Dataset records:
★ ★ ★ ★ ★

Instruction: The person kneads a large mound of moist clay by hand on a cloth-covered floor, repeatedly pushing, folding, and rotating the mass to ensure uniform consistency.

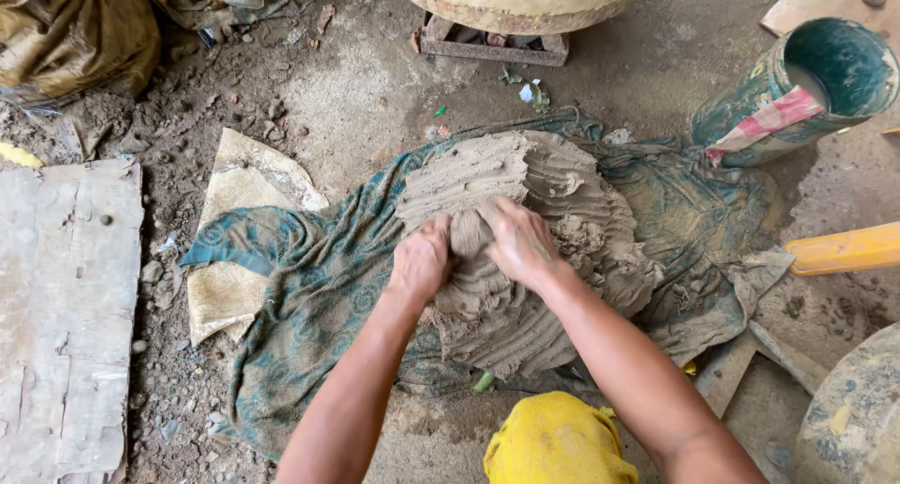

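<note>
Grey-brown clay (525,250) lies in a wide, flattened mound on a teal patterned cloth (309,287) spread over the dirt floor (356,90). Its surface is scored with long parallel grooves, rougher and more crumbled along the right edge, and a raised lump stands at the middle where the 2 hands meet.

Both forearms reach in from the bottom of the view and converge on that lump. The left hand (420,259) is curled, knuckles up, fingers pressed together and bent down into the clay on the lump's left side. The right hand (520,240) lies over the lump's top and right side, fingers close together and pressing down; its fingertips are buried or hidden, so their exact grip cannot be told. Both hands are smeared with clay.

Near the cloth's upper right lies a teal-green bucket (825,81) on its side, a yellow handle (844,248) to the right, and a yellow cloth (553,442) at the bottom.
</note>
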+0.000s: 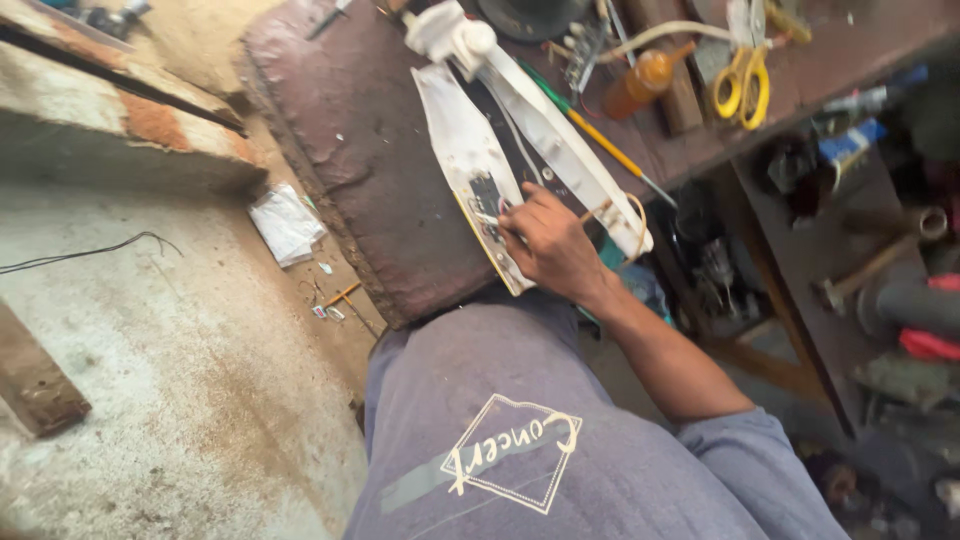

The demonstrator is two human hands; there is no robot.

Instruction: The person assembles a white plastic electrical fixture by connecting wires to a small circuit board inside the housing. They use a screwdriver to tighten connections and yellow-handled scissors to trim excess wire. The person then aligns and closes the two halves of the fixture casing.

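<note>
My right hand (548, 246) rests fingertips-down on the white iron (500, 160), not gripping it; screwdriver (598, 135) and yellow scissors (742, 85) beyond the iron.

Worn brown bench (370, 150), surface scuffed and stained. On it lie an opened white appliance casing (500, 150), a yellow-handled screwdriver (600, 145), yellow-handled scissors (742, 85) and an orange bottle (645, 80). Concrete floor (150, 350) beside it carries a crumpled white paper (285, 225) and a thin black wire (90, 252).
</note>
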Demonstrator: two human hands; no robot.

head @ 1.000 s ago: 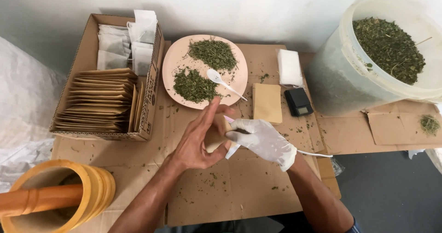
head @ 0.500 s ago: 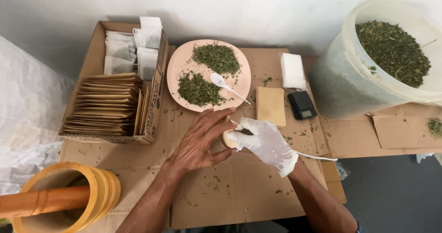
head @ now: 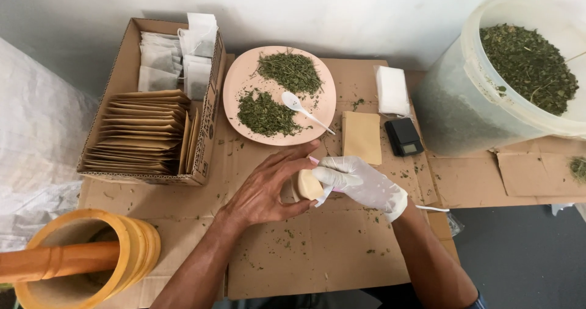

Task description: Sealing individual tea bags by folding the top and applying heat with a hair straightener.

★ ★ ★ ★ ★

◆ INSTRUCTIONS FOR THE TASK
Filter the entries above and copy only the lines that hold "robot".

◆ PROBLEM SOLUTION
The demonstrator is two human hands; there is no robot.
Demonstrator: two human hands; no robot.

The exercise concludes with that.